You can’t have it all these days, but the characters of NBC’s newest comedy Up All Night sure as s*** are trying! For Chris (Will Arnett) and Reagan (Christina Applegate), the young, ambitious couple who learn they are pregnant in the teaser to the pilot, it is certainly a fish-out-of-water scenario. They are well outside their comfort zone when they get pregnant, and things don’t really change all that much in the months we fast-forward through to see them with the baby. But Up All Night is about so much more than just the pitfalls of parenting; it is about how these two very specific individuals deal with change in general. Both are somewhat reluctant to give up the life they know and love– a life they were perhaps just starting to fully enjoy after working so hard to get there. Even if you are not a parent (yet), Up All Night is extremely charming, heartfelt, and of course, funny in its characters ineptitude at adapting.
It is extremely refreshing to see the love between this little family, even when they are using expletives to describe just how beautiful their little girl is. They may not be fully ready to let go of some of their old ways, but they mean well, and their warmth and love truly radiates off the screen. You can’t help but mimic their wide, sometimes goofy smiles watching scenes in which they interact with their daughter, and in those without her but instead featuring Maya Rudolph as Reagan’s “tells it like it is”/slightly inappropriate (though admittedly underused thus far) boss, come a few hearty chuckles, too.

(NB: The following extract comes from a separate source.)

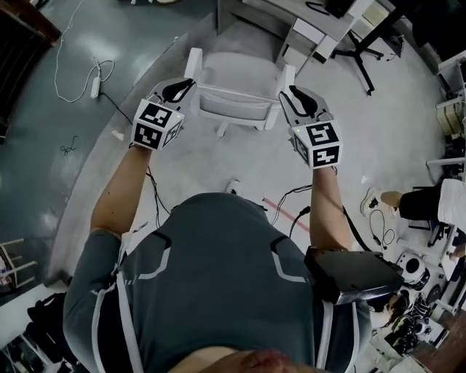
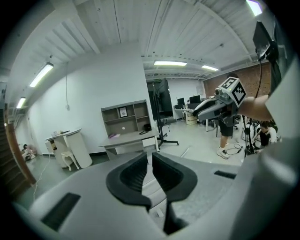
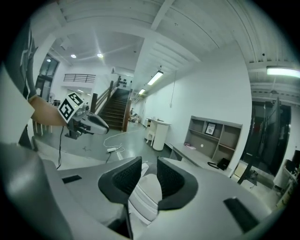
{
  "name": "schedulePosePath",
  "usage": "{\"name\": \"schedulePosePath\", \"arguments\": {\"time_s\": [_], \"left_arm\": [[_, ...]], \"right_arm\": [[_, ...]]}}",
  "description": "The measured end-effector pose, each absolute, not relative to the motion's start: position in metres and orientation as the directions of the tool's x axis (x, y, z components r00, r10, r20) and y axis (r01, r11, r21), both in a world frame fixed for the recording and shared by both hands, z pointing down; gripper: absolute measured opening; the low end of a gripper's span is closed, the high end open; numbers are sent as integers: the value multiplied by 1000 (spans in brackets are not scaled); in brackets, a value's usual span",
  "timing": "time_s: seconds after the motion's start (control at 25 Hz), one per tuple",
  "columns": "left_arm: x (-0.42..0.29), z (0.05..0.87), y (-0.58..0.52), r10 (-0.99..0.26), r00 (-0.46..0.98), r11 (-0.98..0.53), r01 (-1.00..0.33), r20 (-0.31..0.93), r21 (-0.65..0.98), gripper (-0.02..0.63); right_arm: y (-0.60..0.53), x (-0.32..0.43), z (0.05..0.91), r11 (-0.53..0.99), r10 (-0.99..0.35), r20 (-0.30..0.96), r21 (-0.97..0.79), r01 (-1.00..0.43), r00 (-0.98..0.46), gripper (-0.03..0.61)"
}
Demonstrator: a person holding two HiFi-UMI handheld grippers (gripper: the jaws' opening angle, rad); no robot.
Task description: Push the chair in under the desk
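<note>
The white chair (image 1: 233, 80) stands in front of me, its seat towards the grey desk (image 1: 271, 10) at the top of the head view. My left gripper (image 1: 186, 86) is at the left end of the chair's backrest, its jaws only a narrow slit apart (image 2: 151, 161), with a strip of white chair showing through the gap. My right gripper (image 1: 286, 95) is at the right end. Its jaws (image 3: 149, 174) stand apart around a rounded white part of the chair (image 3: 146, 197), not pressing on it. Beyond the chair in both gripper views is the desk (image 2: 126, 139), with a shelf unit behind it.
A power strip with a white cable (image 1: 95, 86) lies on the dark floor at left. A black-legged stand (image 1: 358, 45) is beside the desk at right. A person's legs (image 1: 408, 204) and cables (image 1: 291, 207) are at right. A white rounded cabinet (image 2: 70, 150) stands left of the desk.
</note>
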State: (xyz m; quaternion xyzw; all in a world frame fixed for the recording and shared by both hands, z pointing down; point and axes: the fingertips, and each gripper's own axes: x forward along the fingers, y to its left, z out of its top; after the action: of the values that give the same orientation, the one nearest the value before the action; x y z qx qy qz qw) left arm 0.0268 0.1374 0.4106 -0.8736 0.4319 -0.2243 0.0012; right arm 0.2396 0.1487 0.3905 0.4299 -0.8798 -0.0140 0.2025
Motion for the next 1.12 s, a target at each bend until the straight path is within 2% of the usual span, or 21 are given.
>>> {"name": "schedulePosePath", "arguments": {"time_s": [0.08,0.28,0.48,0.72,1.12], "left_arm": [[32,420,135,-748,511,-627,-753,423,-199,64],[37,437,115,-748,479,-613,-763,459,-203,76],[39,472,99,-698,449,-670,-685,558,-287,138],[27,537,79,-605,331,-756,-524,724,-392,228],[13,600,44,-514,244,-846,-302,822,-439,233]], "right_arm": [[143,242,403,652,-742,358,184,-736,-567,124],[118,243,428,703,-692,410,195,-684,-595,154],[107,240,468,760,-625,504,215,-614,-597,189],[99,229,529,837,-508,639,209,-505,-577,223],[78,220,600,876,-461,774,317,-363,-435,236]]}}
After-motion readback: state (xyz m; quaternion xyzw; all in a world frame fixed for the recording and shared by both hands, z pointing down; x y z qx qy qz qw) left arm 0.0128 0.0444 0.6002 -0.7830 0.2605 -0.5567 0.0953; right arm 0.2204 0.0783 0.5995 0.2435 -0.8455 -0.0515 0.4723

Though Up All Night is not a show simply about parenting, much of the initial visual humor of the pilot revolves on waking the baby or dealing with a (albeit adorable) pile of dirty baby socks. It’s a balancing act for these two who used to work hard and party harder. But now only one of them, Reagan, is going back to work, while Chris likes to point out that raising another human is a job, too. Despite the role reversal, there is no bitterness involved; even when Chris calls his wife at work to ask her where to find the cheese in the supermarket he didn’t know got so big, he is not completely overwhelmed. Gone are the “hapless” dads of sitcoms past; both of these characters have their own shortcomings…mostly tied into the fact that they’re just so tired.

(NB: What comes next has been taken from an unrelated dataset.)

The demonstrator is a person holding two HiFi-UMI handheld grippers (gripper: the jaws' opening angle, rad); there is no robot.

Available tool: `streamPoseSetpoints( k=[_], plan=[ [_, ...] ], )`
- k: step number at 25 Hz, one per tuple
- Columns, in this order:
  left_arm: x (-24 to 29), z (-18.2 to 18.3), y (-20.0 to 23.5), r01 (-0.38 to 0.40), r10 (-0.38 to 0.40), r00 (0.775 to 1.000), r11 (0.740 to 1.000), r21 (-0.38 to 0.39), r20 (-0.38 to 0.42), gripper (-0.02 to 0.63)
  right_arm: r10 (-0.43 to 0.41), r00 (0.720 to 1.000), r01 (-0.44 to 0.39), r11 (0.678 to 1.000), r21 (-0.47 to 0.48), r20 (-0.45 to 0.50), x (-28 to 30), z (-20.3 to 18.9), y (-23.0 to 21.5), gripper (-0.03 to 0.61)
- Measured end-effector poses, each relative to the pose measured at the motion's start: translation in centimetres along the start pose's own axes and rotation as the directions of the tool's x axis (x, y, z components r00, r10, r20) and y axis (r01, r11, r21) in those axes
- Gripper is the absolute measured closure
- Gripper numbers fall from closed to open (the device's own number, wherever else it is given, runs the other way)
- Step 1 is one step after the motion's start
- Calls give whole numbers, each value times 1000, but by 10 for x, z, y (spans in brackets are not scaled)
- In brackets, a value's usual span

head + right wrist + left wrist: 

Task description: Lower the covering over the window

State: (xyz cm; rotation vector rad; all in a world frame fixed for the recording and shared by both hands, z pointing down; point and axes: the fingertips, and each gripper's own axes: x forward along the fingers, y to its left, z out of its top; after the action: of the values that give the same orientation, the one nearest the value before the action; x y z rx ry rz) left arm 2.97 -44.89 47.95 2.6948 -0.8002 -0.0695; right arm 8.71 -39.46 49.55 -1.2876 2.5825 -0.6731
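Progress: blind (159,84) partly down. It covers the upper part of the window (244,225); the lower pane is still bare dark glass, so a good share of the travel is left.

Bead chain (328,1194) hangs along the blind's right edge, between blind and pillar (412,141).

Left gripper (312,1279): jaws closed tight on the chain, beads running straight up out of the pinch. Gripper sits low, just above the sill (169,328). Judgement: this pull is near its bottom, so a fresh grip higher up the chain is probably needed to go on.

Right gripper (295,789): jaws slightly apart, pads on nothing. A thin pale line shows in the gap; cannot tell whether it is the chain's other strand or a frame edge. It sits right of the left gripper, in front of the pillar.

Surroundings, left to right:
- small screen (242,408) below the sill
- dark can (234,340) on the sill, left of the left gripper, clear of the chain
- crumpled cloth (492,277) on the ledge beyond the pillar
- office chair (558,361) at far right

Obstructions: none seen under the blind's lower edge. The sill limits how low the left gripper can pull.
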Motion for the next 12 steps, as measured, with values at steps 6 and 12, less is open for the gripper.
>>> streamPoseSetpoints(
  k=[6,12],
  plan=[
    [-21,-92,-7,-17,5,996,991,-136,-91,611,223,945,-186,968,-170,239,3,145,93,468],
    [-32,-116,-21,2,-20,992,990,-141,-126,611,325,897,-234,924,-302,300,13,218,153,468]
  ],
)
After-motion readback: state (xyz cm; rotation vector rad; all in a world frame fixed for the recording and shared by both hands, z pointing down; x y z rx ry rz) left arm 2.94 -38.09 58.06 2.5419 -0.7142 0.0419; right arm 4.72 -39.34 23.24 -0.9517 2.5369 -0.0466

Chris is the most down-to-Earth guy Arnett has ever played, and “grounded” looks good on him. In Up All Night the job of larger than life goes to Rudolph as a self-centered talk show host who doesn’t give a second thought to forcing her whole staff on an unhealthy cleanse one day, and then, when it is determined to be wildly unhealthy, scrap the show and make them all scramble to schedule a new one with only a few days notice. Coming from the sketch comedy world, this is a color Rudolph wears extremely well, and the small but lovably wacky doses we get of her leave us wanting so much more! Applegate’s Reagen meets those two somewhere in the middle, unafraid to make a fool of herself in front of either of them– whether it is with drunken karaoke at a bar or melting down in her kitchen over thinking Matt Lauer is talking to her throug her TV.
The star power of this show can’t be ignored, but right now Up All Night does feel a little restrained and contained by really only featuring three characters (well, four if you count the baby). A healthy sprinkling of extended family and other co-workers– and hopefully an extension for Jennifer Hall, as a harried and underappreciated assistant and actually meeting the other dad with whom Chris has so much fun online gaming– will help round out the show and help the characters find their way. Like how it takes a village to raise a child, it may take one to raise this television show.
Up All Night will premiere on NBC on September 14th at 10pm before moving to its regular time slot of Wednesdays at 8pm on the 21st.